» Brief: Below is a listing to copy exactly; no image goes into the copy.
Start of Data block
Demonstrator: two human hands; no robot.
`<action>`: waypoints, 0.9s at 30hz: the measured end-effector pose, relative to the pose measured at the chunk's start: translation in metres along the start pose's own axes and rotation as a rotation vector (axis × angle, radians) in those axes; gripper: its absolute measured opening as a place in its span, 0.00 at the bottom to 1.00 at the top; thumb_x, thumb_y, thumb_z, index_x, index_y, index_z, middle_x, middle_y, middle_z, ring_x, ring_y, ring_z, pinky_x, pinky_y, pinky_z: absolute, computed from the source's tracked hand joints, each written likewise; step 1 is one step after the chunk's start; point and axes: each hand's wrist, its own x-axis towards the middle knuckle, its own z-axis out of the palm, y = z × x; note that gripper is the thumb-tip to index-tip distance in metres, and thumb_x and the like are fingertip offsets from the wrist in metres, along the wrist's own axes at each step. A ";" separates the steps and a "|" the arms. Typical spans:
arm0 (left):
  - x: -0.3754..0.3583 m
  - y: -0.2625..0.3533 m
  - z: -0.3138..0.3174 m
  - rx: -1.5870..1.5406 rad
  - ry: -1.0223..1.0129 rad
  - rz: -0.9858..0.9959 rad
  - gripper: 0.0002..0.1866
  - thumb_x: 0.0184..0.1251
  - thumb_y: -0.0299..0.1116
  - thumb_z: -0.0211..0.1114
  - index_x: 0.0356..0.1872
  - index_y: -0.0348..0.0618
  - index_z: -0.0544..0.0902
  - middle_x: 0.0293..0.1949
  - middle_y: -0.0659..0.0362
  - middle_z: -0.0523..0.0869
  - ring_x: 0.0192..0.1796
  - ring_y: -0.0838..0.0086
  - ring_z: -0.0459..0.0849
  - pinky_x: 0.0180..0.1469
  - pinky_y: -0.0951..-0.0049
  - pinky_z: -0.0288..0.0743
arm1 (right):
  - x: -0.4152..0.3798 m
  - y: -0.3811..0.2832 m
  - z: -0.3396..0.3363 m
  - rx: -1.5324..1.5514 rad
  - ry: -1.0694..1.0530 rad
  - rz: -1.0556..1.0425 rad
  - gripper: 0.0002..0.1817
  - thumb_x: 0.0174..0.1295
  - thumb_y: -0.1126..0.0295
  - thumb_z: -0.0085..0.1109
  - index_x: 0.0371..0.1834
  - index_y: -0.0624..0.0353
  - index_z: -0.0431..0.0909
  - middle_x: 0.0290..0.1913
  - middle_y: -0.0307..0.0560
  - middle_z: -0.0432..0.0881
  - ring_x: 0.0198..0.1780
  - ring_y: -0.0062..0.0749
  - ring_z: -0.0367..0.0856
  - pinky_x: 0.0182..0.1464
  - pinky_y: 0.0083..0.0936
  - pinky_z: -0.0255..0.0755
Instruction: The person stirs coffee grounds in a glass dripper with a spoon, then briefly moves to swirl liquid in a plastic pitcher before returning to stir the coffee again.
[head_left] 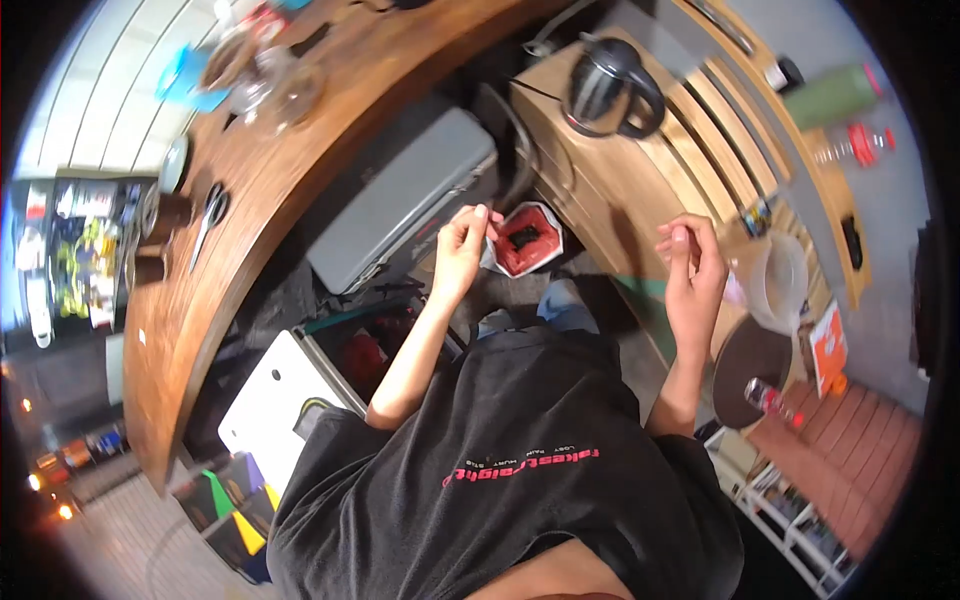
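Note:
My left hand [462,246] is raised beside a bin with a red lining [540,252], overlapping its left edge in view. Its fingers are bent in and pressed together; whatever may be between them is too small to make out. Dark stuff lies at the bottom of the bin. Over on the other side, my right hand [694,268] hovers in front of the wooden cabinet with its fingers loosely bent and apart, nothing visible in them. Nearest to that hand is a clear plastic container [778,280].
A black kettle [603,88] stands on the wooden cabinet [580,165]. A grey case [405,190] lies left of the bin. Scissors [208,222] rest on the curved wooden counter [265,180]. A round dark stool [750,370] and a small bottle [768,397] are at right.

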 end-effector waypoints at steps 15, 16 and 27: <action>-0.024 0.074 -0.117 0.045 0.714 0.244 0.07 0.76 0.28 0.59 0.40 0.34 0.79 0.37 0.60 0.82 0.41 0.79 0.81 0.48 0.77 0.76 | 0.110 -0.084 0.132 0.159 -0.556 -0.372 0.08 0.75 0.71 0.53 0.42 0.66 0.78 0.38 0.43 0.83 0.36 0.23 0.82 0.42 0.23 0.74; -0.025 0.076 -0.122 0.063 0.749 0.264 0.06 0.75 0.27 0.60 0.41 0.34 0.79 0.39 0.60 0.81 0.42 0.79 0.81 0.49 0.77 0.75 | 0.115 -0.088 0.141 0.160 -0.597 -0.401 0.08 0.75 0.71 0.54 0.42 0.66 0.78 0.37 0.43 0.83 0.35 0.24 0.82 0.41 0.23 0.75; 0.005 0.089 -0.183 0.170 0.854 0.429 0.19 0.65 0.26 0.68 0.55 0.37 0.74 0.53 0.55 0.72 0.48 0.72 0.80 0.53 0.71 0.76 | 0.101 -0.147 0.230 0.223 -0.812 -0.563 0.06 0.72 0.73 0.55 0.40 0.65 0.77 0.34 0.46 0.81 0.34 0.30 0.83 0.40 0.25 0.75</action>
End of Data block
» Response to this task:
Demonstrator: two human hands; no robot.
`<action>`: waypoints, 0.9s at 30hz: the measured end-effector pose, relative to the pose measured at the chunk's start: translation in metres along the start pose's own axes and rotation as a rotation vector (axis × angle, radians) in those axes; gripper: its absolute measured opening as a place in its span, 0.00 at the bottom to 1.00 at the top; thumb_x, thumb_y, thumb_z, index_x, index_y, index_z, middle_x, middle_y, middle_z, ring_x, ring_y, ring_z, pinky_x, pinky_y, pinky_z: absolute, computed from the source's tracked hand joints, each written likewise; step 1 is one step after the chunk's start; point and axes: each hand's wrist, its own x-axis towards the middle knuckle, its own z-axis out of the palm, y = z × x; note that gripper is the thumb-tip to index-tip distance in metres, and thumb_x and the like are fingertip offsets from the wrist in metres, along the wrist's own axes at each step. A ";" separates the steps and a "|" the arms. Typical spans:
arm0 (left):
  - x: -0.3754..0.3583 m
  - y: -0.2625..0.3533 m
  - z: -0.3138..0.3174 m
  - rx: -1.5870..1.5406 rad
  - ry: -1.0223..1.0129 rad
  - rz: -0.9858..0.9959 rad
  - gripper: 0.0002..0.1866
  - thumb_x: 0.0184..0.1251
  - thumb_y: -0.0299..0.1116
  - thumb_z: -0.0211..0.1114
  - index_x: 0.0356..0.1872
  - index_y: -0.0348..0.0618
  - index_z: -0.0544..0.0902
  - middle_x: 0.0293..0.1949
  - middle_y: -0.0659..0.0362
  - middle_z: -0.0523..0.0869
  - ring_x: 0.0192..0.1796
  - ring_y: -0.0838..0.0086
  - ring_z: -0.0459..0.0849
  - pinky_x: 0.0180..0.1469
  - pinky_y: -0.0951..-0.0049
  - pinky_z: -0.0288..0.0743
arm1 (right):
  - x: -0.4152..0.3798 m
  - y: -0.3811..0.2832 m
  - z: -0.3396..0.3363 m
  - rx: -1.5324..1.5514 rad
  - ry: -1.0694..1.0530 rad
  - rz: -1.0556..1.0425 rad
  - gripper: 0.0002..0.1817
  - thumb_x: 0.0174..0.1295
  - thumb_y: -0.1126..0.0295
  - thumb_z: -0.0085..0.1109
  - index_x: 0.0371..0.1834
  - index_y: -0.0624..0.0353
  - index_z: -0.0431..0.0909
  - middle_x: 0.0290..0.1913
  - middle_y: -0.0307..0.0560
  - middle_z: -0.0432..0.0881
  - ring_x: 0.0198..0.1780
  - ring_y: -0.0062..0.0749
  - ring_z: -0.0367..0.0856
  - pinky_x: 0.0182..0.1464
  - pinky_y: 0.0083..0.0936
  - pinky_z: -0.0255..0.0755
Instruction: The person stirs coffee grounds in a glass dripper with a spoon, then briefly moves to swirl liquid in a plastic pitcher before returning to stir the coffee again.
[head_left] 
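Note:
My left hand [462,246] is raised beside a bin with a red lining [540,252], overlapping its left edge in view. Its fingers are bent in and pressed together; whatever may be between them is too small to make out. Dark stuff lies at the bottom of the bin. Over on the other side, my right hand [694,268] hovers in front of the wooden cabinet with its fingers loosely bent and apart, nothing visible in them. Nearest to that hand is a clear plastic container [778,280].
A black kettle [603,88] stands on the wooden cabinet [580,165]. A grey case [405,190] lies left of the bin. Scissors [208,222] rest on the curved wooden counter [265,180]. A round dark stool [750,370] and a small bottle [768,397] are at right.
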
 end-effector waypoints at steps 15, 16 and 27: <action>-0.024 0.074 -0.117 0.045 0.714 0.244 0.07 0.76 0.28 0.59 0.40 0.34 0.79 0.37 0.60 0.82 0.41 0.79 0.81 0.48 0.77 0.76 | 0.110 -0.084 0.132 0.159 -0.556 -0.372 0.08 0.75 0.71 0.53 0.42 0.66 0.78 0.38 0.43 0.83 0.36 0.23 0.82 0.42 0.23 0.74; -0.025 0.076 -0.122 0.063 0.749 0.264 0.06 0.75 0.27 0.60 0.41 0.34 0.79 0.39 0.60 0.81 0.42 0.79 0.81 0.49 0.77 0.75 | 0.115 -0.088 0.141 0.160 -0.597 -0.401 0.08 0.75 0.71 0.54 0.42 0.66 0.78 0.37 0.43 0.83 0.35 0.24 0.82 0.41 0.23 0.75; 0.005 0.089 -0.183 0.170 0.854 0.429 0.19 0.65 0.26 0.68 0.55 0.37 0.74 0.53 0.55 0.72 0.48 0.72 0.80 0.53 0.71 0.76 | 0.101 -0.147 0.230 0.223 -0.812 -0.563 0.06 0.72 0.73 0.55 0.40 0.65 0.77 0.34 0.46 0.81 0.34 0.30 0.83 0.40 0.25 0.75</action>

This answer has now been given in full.